Files
2025-12-04 16:33:07 +08:00

258 lines
8.9 KiB
Python

import torch, math
from PIL import Image
from typing import Union
from tqdm import tqdm
from einops import rearrange
import numpy as np
from typing import Union, List, Optional, Tuple
from ..diffusion import FlowMatchScheduler
from ..core import ModelConfig, gradient_checkpoint_forward
from ..diffusion.base_pipeline import BasePipeline, PipelineUnit, ControlNetInput
from transformers import AutoTokenizer
from ..models.z_image_text_encoder import ZImageTextEncoder
from ..models.z_image_dit import ZImageDiT
from ..models.flux_vae import FluxVAEEncoder, FluxVAEDecoder
class ZImagePipeline(BasePipeline):
def __init__(self, device="cuda", torch_dtype=torch.bfloat16):
super().__init__(
device=device, torch_dtype=torch_dtype,
height_division_factor=16, width_division_factor=16,
)
self.scheduler = FlowMatchScheduler("Z-Image")
self.text_encoder: ZImageTextEncoder = None
self.dit: ZImageDiT = None
self.vae_encoder: FluxVAEEncoder = None
self.vae_decoder: FluxVAEDecoder = None
self.tokenizer: AutoTokenizer = None
self.in_iteration_models = ("dit",)
self.units = [
ZImageUnit_ShapeChecker(),
ZImageUnit_PromptEmbedder(),
ZImageUnit_NoiseInitializer(),
ZImageUnit_InputImageEmbedder(),
]
self.model_fn = model_fn_z_image
@staticmethod
def from_pretrained(
torch_dtype: torch.dtype = torch.bfloat16,
device: Union[str, torch.device] = "cuda",
model_configs: list[ModelConfig] = [],
tokenizer_config: ModelConfig = ModelConfig(model_id="Tongyi-MAI/Z-Image-Turbo", origin_file_pattern="tokenizer/"),
vram_limit: float = None,
):
# Initialize pipeline
pipe = ZImagePipeline(device=device, torch_dtype=torch_dtype)
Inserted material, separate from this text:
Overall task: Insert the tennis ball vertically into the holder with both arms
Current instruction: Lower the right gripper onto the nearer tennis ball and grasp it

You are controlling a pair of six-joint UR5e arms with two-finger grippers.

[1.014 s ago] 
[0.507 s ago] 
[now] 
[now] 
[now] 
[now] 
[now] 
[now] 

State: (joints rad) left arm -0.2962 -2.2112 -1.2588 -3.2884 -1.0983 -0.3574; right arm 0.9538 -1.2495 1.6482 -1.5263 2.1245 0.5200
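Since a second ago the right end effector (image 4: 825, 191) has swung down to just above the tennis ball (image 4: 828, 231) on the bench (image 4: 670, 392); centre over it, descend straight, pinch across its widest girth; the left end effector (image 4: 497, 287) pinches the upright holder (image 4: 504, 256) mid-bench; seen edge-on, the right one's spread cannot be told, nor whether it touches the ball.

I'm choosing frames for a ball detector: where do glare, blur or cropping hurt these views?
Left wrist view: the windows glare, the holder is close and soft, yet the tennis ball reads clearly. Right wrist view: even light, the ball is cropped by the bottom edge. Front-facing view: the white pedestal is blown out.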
model_pool = pipe.download_and_load_models(model_configs, vram_limit)
# Fetch models
pipe.text_encoder = model_pool.fetch_model("z_image_text_encoder")
pipe.dit = model_pool.fetch_model("z_image_dit")
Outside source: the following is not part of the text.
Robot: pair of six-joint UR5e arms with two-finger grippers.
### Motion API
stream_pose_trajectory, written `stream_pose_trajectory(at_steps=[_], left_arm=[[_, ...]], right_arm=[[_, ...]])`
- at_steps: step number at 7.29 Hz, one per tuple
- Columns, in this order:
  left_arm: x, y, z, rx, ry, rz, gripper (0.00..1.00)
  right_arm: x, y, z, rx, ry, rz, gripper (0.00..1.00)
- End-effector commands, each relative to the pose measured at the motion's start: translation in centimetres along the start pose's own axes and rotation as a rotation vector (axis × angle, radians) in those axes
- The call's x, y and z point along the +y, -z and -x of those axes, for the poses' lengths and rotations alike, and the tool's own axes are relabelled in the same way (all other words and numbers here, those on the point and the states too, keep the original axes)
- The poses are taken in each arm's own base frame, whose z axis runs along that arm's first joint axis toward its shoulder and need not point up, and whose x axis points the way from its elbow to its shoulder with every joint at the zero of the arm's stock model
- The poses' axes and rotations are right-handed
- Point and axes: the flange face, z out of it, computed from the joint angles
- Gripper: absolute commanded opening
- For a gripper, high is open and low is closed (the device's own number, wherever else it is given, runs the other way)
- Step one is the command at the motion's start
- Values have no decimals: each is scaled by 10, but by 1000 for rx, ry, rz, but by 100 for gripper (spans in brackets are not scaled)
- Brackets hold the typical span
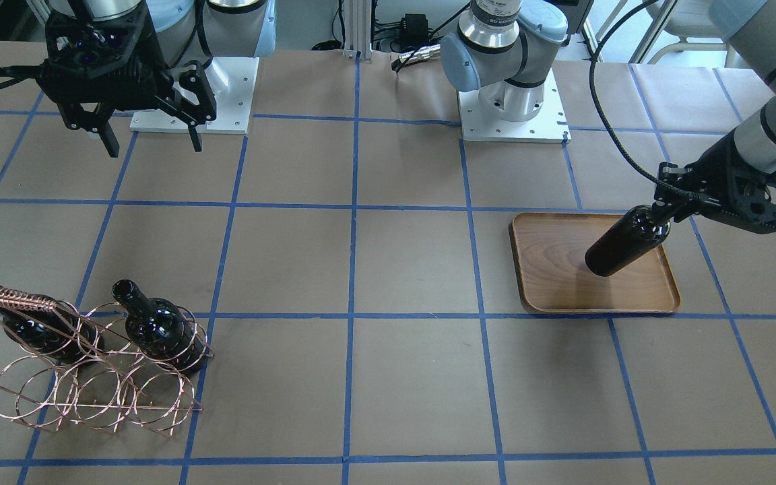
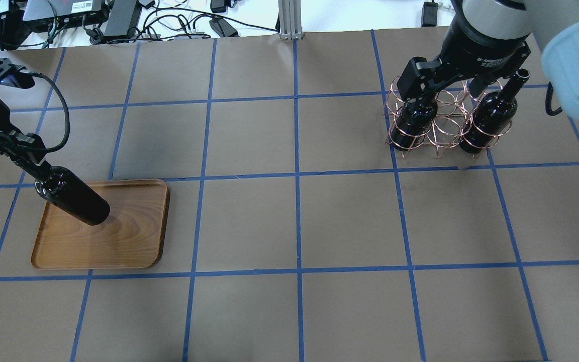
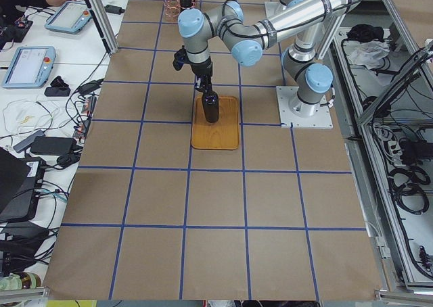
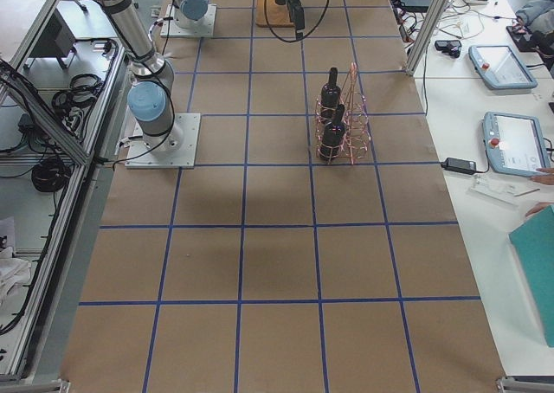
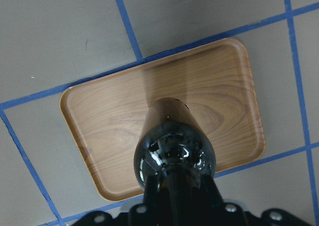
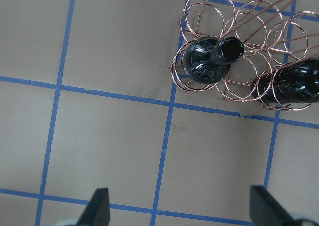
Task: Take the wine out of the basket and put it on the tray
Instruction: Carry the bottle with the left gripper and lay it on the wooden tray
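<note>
My left gripper [image 1: 665,206] is shut on the neck of a near-black wine bottle [image 1: 624,246], holding it tilted with its base over the wooden tray [image 1: 563,286]. I cannot tell whether the base touches the tray. The bottle [image 2: 76,198], tray [image 2: 128,236] and left gripper [image 2: 30,163] show at the overhead view's left; the left wrist view looks down the bottle [image 5: 174,146] onto the tray [image 5: 99,131]. The copper wire basket [image 1: 91,394] [image 2: 445,128] [image 6: 239,22] holds two more bottles [image 1: 159,330] [image 1: 31,330]. My right gripper [image 1: 154,147] [image 6: 182,208] is open and empty, high above the table, apart from the basket.
The two arm bases [image 1: 192,94] [image 1: 512,108] stand at the robot's edge of the table. Blue tape lines grid the brown table cover. Cables and boxes [image 2: 118,20] lie past the far table edge. Operators' tablets [image 4: 506,64] lie on a side desk.
</note>
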Motion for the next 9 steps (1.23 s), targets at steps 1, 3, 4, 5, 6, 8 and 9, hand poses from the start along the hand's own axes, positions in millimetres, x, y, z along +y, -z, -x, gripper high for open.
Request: stream_pose_trajectory(at_steps=[1, 3, 4, 5, 6, 8, 9], left_arm=[[-3, -11, 5, 15, 11, 14, 0], [-5, -17, 7, 20, 2, 28, 0], [-5, -18, 8, 22, 1, 30, 20], [-6, -18, 8, 23, 7, 29, 71], [-4, -14, 7, 14, 39, 25, 100], [0, 6, -7, 0, 140, 9, 100], [0, 20, -18, -20, 188, -16, 100]], right_arm=[[0, 0, 0, 0, 0, -2, 100], [0, 0, 0, 0, 0, -2, 100], [0, 0, 0, 0, -1, -1, 100], [0, 0, 0, 0, 0, -1, 100], [0, 0, 0, 0, 0, -1, 100], [0, 0, 0, 0, -1, -2, 100], [0, 0, 0, 0, 0, -2, 100]])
pipe.vae_encoder = model_pool.fetch_model("flux_vae_encoder")
pipe.vae_decoder = model_pool.fetch_model("flux_vae_decoder")
if tokenizer_config is not None:
tokenizer_config.download_if_necessary()
pipe.tokenizer = AutoTokenizer.from_pretrained(tokenizer_config.path)
# VRAM Management
pipe.vram_management_enabled = pipe.check_vram_management_state()
return pipe
@torch.no_grad()
def __call__(
self,
# Prompt
prompt: str,
negative_prompt: str = "",
cfg_scale: float = 1.0,
# Image
input_image: Image.Image = None,
denoising_strength: float = 1.0,
# Shape
height: int = 1024,
width: int = 1024,
# Randomness
seed: int = None,
rand_device: str = "cpu",
# Steps
num_inference_steps: int = 8,
# Progress bar
progress_bar_cmd = tqdm,
):
# Scheduler
self.scheduler.set_timesteps(num_inference_steps, denoising_strength=denoising_strength)
# Parameters
inputs_posi = {
"prompt": prompt,
}
inputs_nega = {
"negative_prompt": negative_prompt,
}
inputs_shared = {
"cfg_scale": cfg_scale,
"input_image": input_image, "denoising_strength": denoising_strength,
"height": height, "width": width,
"seed": seed, "rand_device": rand_device,
"num_inference_steps": num_inference_steps,
}
for unit in self.units:
inputs_shared, inputs_posi, inputs_nega = self.unit_runner(unit, self, inputs_shared, inputs_posi, inputs_nega)
# Denoise
self.load_models_to_device(self.in_iteration_models)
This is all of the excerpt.